SequenceExtractor

What does it do?

SequenceExtractor extracts the sequence data from a supplied contig at designated start and stop positions

Check out the source code: github

How do I use it?

Subject

In the Subject field, put sequence_extractor. Spelling counts, but case sensitivity does not.

Description

There are two ways to use SequenceExtractor

You must provide a list of (one per line):

SEQID;contig name;start coordinates; stop coordinates

e.g.

2019-SEQ-0848;Contig_1_149.079_Circ;1;50
2019-SEQ-1019;Contig_1_388.862_Circ;14;77
2019-SEQ-0848;Contig_2_392.879_Circ;2;39
2019-SEQ-1019;Contig_3_52.4575;5;22

Notes:

  • If you want an entire contig, supply the start and stop positions as 0
  • The stop base can be lower than the start base. The script will change them, so that the start base is always lower

The above example performs four extractions:

  1. bases 1-50 from Contig_1_149.079_Circ in the assembly for SEQID 2019-SEQ-0848
  2. bases 14-77 from Contig_1_388.862_Circ in the assembly for SEQID 2019-SEQ-1019
  3. bases 2-39 from Contig_2_392.879_Circ in the assembly for SEQID 2019-SEQ-0848
  4. bases 5-22 from Contig_3_52.4575 in the assembly for SEQID 2019-SEQ-1019

This list can be supplied in two possible ways:

  1. In the Description
  2. In an attached file (the name of the file doesn't matter, but please try to avoid empty lines)

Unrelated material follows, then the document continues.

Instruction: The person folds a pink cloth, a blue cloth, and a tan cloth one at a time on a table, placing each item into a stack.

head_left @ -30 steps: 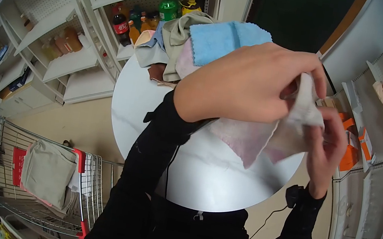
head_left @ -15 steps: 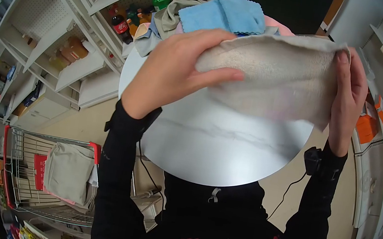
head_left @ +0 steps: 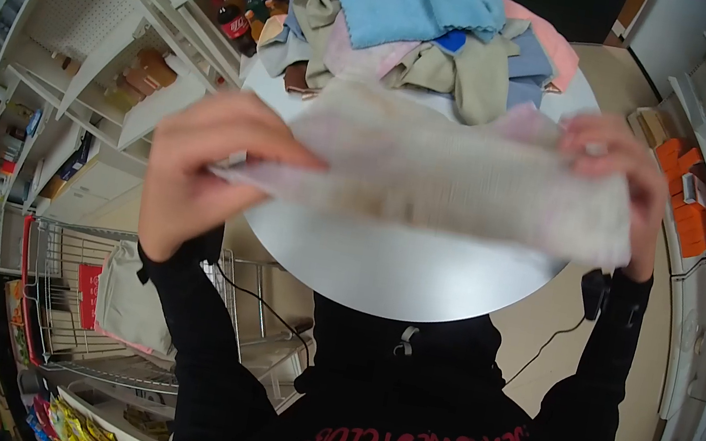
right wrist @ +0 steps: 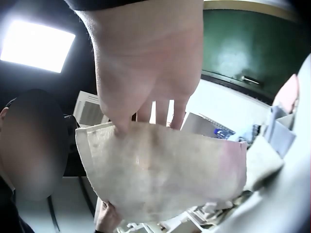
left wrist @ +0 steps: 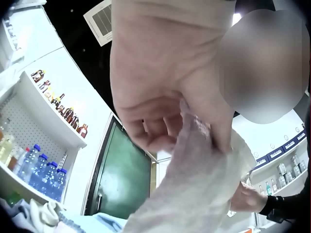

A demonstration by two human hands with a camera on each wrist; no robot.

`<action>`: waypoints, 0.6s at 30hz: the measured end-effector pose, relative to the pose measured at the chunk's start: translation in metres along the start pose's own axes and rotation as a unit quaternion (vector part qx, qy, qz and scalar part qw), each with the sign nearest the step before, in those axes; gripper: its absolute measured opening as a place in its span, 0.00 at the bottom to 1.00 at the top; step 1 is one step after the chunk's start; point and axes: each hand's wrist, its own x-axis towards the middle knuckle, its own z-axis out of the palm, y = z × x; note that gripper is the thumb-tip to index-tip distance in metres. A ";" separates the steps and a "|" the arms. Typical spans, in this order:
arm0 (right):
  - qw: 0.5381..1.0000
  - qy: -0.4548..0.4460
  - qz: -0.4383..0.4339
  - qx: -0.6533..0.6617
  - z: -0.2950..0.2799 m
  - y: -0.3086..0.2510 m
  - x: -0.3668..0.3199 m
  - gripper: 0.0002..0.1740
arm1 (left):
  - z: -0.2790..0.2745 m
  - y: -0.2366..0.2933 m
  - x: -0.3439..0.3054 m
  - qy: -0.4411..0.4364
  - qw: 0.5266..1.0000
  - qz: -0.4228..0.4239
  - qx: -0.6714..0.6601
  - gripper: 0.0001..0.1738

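Note:
A pale cloth (head_left: 470,179) with faint pink patches is stretched between both hands above the round white table (head_left: 391,273), blurred by motion. The left hand (head_left: 209,170) pinches its left end between thumb and fingers; in the left wrist view this hand (left wrist: 170,77) has the cloth (left wrist: 189,179) hanging from the pinch. At the other end the right hand (head_left: 623,176) grips the upper edge. In the right wrist view the thumb of the right hand (right wrist: 146,73) lies on the near face of the cloth (right wrist: 165,170), with the fingers behind it.
A heap of cloths, a light blue one (head_left: 423,10) on top, lies at the table's far side. A shopping cart (head_left: 63,304) with a folded cloth (head_left: 132,301) stands at lower left. Shelves with bottles (head_left: 234,24) and orange boxes (head_left: 691,214) flank the table.
The hands have moved apart and lower, turning and spreading the cloth from a bunched shape into a wide strip. The view has shifted, showing more of the cloth heap.

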 end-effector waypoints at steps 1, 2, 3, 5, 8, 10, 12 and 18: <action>0.996 -0.061 0.062 0.016 0.008 -0.008 -0.013 0.15 | 0.001 0.006 -0.011 -0.111 0.990 -0.065 -0.056 0.14; 0.985 -0.123 0.121 0.030 0.016 -0.016 -0.025 0.15 | 0.009 0.007 -0.018 -0.110 0.990 -0.072 -0.056 0.14; 0.984 -0.127 0.121 0.035 0.026 -0.017 -0.036 0.15 | 0.024 0.005 -0.026 -0.196 0.966 -0.149 -0.077 0.15; 0.952 -0.159 0.260 0.034 0.048 -0.016 -0.060 0.16 | 0.048 0.000 -0.047 -0.282 0.925 -0.234 -0.101 0.17; 0.951 -0.128 0.283 0.013 0.066 -0.027 -0.074 0.18 | 0.073 -0.012 -0.070 -0.339 0.892 -0.243 -0.176 0.16; 0.949 -0.112 0.296 -0.003 0.070 -0.028 -0.076 0.20 | 0.074 -0.012 -0.073 -0.363 0.880 -0.237 -0.194 0.16; 0.960 -0.181 0.209 -0.044 0.065 -0.031 -0.071 0.16 | 0.072 -0.012 -0.073 -0.404 0.856 -0.229 -0.227 0.15; 0.974 -0.113 0.193 -0.039 0.073 -0.004 -0.082 0.07 | 0.073 -0.033 -0.076 -0.326 0.874 -0.233 -0.275 0.14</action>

You cannot supply the list both ways; if you provide an attachment, any entries in the Description will be ignored.

Example

For an example SequenceExtractor analysis with the fasta details provided as an attachment, see issue 28104.

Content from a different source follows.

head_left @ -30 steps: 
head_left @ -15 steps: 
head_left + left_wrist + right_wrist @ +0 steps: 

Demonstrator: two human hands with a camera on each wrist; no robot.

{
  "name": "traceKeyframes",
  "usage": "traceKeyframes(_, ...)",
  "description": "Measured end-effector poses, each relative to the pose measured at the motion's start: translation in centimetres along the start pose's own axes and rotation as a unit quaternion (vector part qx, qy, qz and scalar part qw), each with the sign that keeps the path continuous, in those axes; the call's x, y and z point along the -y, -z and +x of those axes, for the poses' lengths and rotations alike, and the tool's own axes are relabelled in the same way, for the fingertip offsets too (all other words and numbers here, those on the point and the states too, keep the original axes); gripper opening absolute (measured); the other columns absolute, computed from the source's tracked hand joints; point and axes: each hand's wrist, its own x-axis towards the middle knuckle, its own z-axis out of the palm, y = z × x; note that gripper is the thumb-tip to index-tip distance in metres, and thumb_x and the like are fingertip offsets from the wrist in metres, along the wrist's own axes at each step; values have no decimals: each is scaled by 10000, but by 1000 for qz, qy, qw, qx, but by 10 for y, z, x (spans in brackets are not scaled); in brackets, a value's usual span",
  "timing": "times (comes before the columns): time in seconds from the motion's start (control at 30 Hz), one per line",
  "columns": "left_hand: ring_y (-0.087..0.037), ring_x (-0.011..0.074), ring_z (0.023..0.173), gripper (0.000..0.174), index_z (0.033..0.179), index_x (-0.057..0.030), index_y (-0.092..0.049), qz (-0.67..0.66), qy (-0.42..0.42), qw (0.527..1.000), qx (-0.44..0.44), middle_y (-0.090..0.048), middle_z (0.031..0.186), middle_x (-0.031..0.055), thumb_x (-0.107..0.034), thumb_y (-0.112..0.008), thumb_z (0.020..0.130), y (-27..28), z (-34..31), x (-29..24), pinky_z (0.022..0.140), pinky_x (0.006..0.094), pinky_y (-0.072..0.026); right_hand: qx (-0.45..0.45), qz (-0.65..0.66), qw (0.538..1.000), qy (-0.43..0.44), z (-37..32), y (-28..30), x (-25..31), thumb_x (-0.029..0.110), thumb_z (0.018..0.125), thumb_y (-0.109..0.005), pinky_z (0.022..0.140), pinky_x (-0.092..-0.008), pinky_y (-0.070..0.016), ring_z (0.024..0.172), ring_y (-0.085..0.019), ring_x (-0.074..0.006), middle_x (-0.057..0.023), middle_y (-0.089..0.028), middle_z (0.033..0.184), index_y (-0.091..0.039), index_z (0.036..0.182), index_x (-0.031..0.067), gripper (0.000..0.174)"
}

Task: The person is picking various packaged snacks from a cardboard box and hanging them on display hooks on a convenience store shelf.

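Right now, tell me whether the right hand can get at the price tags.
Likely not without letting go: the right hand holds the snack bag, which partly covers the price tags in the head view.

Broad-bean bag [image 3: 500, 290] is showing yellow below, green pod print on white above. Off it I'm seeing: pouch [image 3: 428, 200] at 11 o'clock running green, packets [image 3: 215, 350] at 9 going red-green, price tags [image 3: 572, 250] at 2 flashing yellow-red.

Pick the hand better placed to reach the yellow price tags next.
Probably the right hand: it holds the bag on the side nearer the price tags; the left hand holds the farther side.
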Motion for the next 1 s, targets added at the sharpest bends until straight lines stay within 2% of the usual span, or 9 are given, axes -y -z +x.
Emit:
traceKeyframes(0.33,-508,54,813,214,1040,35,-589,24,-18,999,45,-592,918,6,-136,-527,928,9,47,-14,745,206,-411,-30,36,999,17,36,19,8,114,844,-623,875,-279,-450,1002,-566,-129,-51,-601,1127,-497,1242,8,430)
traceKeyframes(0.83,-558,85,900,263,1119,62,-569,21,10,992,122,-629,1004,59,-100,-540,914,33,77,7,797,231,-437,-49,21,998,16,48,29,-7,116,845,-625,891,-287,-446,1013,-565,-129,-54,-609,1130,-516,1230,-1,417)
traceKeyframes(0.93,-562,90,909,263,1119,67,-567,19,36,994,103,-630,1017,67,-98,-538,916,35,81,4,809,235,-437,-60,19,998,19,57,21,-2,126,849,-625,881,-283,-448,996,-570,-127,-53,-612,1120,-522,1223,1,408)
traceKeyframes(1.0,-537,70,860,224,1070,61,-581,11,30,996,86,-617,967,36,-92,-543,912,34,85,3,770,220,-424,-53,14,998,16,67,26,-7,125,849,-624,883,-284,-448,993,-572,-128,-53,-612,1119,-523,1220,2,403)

This example has SEQIDs in the Description, but it's not necessary.

For an example SequenceExtractor analysis with the fasta details provided in the description, see issue 28181.

Interpreting Results

SequenceExtractor will output a FASTA-formatted file, extracted_sequences.fasta ,that should look like the following if you used the example list above:

>2019-SEQ-0848_Contig_1_149.079_Circ_1_50
AAAAAAAACAAATATATACTTTGATGATAACTTTCTAAATATCTACAAAA
>2019-SEQ-0848_Contig_2_392.879_Circ_2_39
AAAAAAACAATAAAAAACACCGCAAAAATGGATTGTTA
>2019-SEQ-1019_Contig_1_388.862_Circ_14_77
CAATAGTCTTATTTCCATTCAGGTATTCAATATTAATATTCATACGTTAATCCGATTTAT
CCTT
>2019-SEQ-1019_Contig_3_52.4575_5_22
ATATCATCAGATGGCTGC

How long does it take?

SequenceExtractor is pretty fast - expect it to take a few seconds per entry you give it.

What can go wrong?

  1. Requested SEQIDs are not available. If we can't find some of the SEQIDs that you request, you will get a warning message informing you of it.
  2. The contig name must be provided exactly as it is written in the assembly.
  3. The start or stop position provided is invalid e.g. if you ask for positions 789-882 in a contig that is only 500bp long, nothing will be returned.